In den Umsatzsteuerrichtlinien, die die Finanzverwaltung in der Rechtsauslegung binden, wurde nun festgehalten, dass im Zusammenhang mit Sportveranstaltungen der ermäßigte Steuersatz nicht für die Teilnahme an einer Sportveranstaltung bzw. einem Wettkampf gilt. Beispielsweise ist das Startgeld für einen Marathon nicht vom ermäßigten Steuersatz begünstigt.

Neu ist auch die Aussage, dass „VIP-Karten“ für sportliche Veranstaltungen nicht mit dem ermäßigten Steuersatz in Höhe von 13 %, sondern dem Normalsteuersatz in Höhe von 20 % versteuert werden.

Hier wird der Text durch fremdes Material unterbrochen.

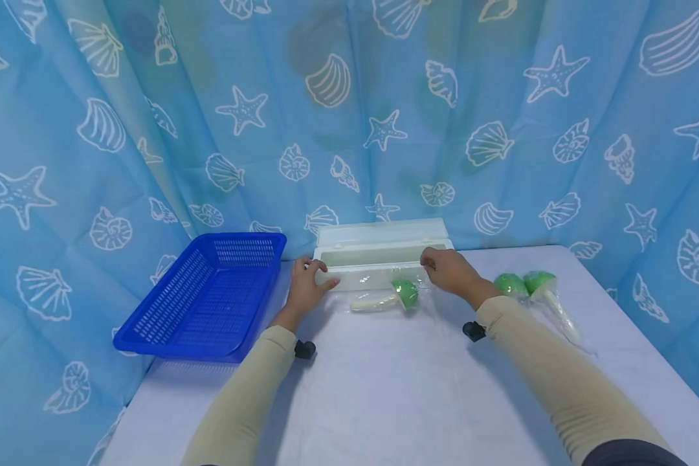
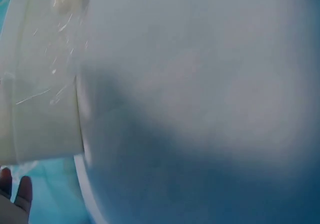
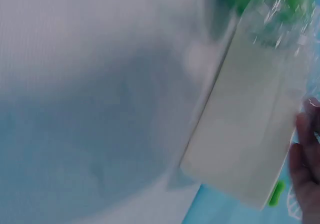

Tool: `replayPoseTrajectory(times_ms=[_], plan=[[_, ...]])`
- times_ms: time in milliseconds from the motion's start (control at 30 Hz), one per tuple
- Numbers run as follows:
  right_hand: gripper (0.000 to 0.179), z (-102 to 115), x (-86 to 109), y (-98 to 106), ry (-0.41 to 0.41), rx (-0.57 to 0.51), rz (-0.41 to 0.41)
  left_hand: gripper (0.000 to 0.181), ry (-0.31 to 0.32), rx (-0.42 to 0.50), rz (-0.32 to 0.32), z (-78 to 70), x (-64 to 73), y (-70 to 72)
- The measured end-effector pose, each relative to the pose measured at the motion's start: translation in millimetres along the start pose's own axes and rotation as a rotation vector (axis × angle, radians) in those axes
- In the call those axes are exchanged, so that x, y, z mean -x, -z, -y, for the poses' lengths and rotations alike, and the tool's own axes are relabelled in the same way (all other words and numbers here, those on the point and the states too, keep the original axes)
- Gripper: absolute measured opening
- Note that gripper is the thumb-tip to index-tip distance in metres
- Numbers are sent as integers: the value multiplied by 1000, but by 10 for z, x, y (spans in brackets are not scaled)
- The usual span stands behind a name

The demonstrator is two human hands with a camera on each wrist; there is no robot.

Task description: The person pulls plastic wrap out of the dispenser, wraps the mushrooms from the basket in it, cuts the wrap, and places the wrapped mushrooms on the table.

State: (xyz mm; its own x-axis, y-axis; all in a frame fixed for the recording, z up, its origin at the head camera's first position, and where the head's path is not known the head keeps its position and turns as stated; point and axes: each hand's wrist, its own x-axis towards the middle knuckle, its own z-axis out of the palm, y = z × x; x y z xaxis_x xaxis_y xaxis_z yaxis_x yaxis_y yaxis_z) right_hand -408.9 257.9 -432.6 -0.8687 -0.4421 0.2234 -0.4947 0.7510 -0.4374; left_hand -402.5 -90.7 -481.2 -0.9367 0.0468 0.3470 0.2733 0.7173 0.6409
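A long white box [image 1: 384,257] lies on the table with its lid [image 1: 384,231] raised at the back. In front of its near wall is a tool in a clear plastic bag [image 1: 364,279]; it has a rounded green head [image 1: 406,293] and a white handle [image 1: 373,303]. My left hand [image 1: 307,285] is at the box's left end, thumb stretched along the front, and I cannot tell whether it grips box or bag. My right hand [image 1: 447,268] pinches the plastic by the box's right end, fingers curled. In the right wrist view wrinkled film [image 3: 280,24] covers part of the box.
A blue slotted plastic basket [image 1: 206,304] stands at the table's left. Two more green-headed tools [image 1: 511,285] in clear plastic lie to the right, beyond my right wrist. White cloth covers the table [image 1: 396,388]. A blue shell-print curtain [image 1: 361,129] hangs behind.
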Motion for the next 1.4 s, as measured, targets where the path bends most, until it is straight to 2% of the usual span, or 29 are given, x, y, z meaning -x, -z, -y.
replayPoseTrajectory(times_ms=[100, 200, 267, 333, 400, 467, 567, 700, 767, 967, 1133, 1200, 1267, 1400], plan=[[31, 62, 25, -85, -104, -183, 72, 23, -52, -50, -26, -41, 31, -18], [49, 109, 45, -161, -164, -329, 162, 20, -72, -63, -44, -37, 43, -29], [67, 109, 52, -207, -163, -337, 206, 20, -49, -50, -36, -48, 49, -24], [78, 93, 50, -245, -159, -320, 224, 21, -24, -28, -28, -65, 52, -10], [74, 65, 53, -275, -171, -285, 203, 21, -5, -12, -22, -89, 59, 4], [59, 28, 62, -300, -202, -306, 171, 20, -23, -3, -23, -112, 66, 16], [45, -35, 86, -339, -246, -373, 112, 20, -114, -2, -12, -139, 78, 22], [43, -123, 89, -408, -263, -413, 63, 19, -251, -19, 38, -250, 111, 45], [43, -138, 77, -432, -284, -425, 44, 19, -313, -68, 62, -321, 134, 53], [40, -87, 42, -465, -355, -392, -5, 19, -524, -307, 123, -482, 196, 15], [34, -14, 32, -472, -357, -291, -58, 14, -655, -453, 235, -554, 252, -69], [29, 24, 28, -475, -344, -244, -83, 10, -688, -498, 287, -571, 276, -118], [25, 65, 19, -488, -321, -185, -96, 7, -691, -532, 328, -586, 295, -170], [23, 152, -9, -528, -273, -113, -83, 8, -629, -596, 366, -600, 289, -278]])
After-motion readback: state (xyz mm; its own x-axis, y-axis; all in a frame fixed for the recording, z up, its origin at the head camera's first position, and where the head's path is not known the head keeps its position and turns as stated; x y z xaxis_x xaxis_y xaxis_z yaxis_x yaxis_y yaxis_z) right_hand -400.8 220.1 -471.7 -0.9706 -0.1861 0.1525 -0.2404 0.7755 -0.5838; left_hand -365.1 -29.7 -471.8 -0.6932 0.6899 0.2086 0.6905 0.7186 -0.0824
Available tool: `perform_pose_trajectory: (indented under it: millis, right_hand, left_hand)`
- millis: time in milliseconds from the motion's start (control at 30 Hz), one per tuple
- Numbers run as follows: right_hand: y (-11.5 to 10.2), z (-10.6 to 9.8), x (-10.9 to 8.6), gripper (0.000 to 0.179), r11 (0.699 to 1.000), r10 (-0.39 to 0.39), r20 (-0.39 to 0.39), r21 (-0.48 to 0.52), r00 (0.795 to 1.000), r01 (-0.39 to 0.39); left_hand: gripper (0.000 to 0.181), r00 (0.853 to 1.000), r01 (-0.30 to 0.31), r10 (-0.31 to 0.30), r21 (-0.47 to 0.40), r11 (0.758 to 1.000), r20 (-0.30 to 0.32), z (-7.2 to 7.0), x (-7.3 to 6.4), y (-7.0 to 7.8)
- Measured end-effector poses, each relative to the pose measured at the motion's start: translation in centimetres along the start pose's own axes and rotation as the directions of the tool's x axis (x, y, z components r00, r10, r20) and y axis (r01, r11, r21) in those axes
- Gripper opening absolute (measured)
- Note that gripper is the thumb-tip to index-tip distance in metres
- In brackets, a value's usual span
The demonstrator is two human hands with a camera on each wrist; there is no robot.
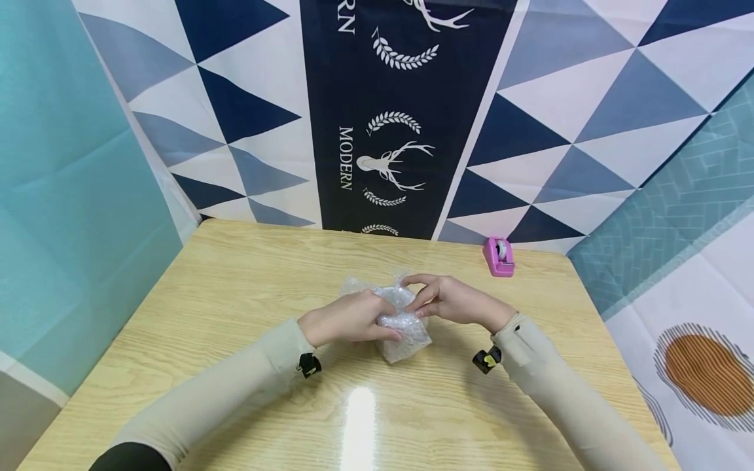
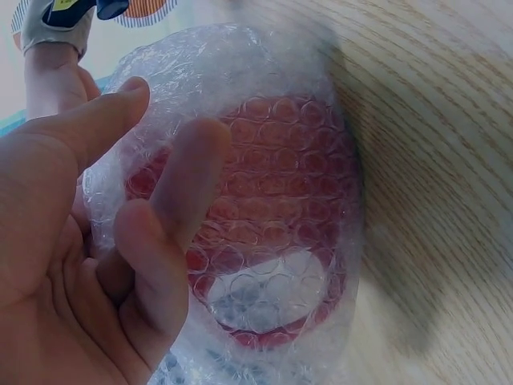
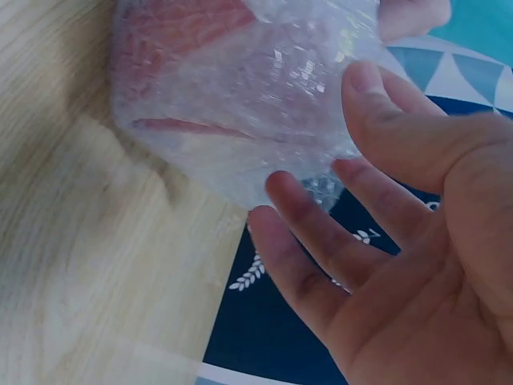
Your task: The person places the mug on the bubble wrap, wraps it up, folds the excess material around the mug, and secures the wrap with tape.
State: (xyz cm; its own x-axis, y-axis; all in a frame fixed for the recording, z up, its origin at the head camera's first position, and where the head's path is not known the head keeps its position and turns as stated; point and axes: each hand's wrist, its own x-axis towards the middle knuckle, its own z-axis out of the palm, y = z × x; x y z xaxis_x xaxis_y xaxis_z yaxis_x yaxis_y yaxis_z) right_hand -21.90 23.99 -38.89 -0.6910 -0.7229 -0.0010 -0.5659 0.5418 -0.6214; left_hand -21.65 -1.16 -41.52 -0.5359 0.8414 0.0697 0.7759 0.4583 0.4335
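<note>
A bundle of clear bubble wrap [image 1: 406,337] lies near the middle of the wooden table. Through the plastic in the left wrist view shows a red object [image 2: 268,168] with a pale oval area near one end; its kind is hidden by the wrap. My left hand [image 1: 353,317] grips the bundle from the left, thumb on the near side, fingers bent against the plastic. From the right, my right hand [image 1: 456,301] holds the wrap's edge between thumb and fingertips. In the right wrist view the thumb [image 3: 369,88] presses the plastic and the other fingertips touch its lower edge.
A pink tape dispenser [image 1: 499,257] stands at the table's back right corner. Behind the table [image 1: 247,275] hangs a patterned curtain [image 1: 377,98] with triangles and deer heads. A dark wrist camera [image 1: 486,359] sits at the right cuff, another at the left cuff.
</note>
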Motion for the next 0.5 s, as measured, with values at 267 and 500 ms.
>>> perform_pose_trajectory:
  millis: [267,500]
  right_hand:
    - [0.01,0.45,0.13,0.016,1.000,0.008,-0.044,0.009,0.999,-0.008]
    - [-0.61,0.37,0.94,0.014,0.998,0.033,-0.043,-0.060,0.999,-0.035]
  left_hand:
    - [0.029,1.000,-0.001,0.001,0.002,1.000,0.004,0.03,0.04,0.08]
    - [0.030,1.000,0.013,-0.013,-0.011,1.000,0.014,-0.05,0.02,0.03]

Neben der Eintrittsberechtigung sind in der Regel Zusatzleistungen wie Catering, Abstellplatz für PKW oder Ähnliches inkludiert, was laut Finanzverwaltung zu einer „einheitlich komplexen“ Dienstleistung führt, da ansonsten die einzelnen Leistungen des VIP-Pakets mit unterschiedlichen Steuersätzen verrechnet werden müssten.

Eine „VIP-Karte“ liegt laut Finanzverwaltung vor, wenn der Preis für das Ticket mehr als doppelt so hoch wie die teuerste „normale“ Eintrittskarte ist.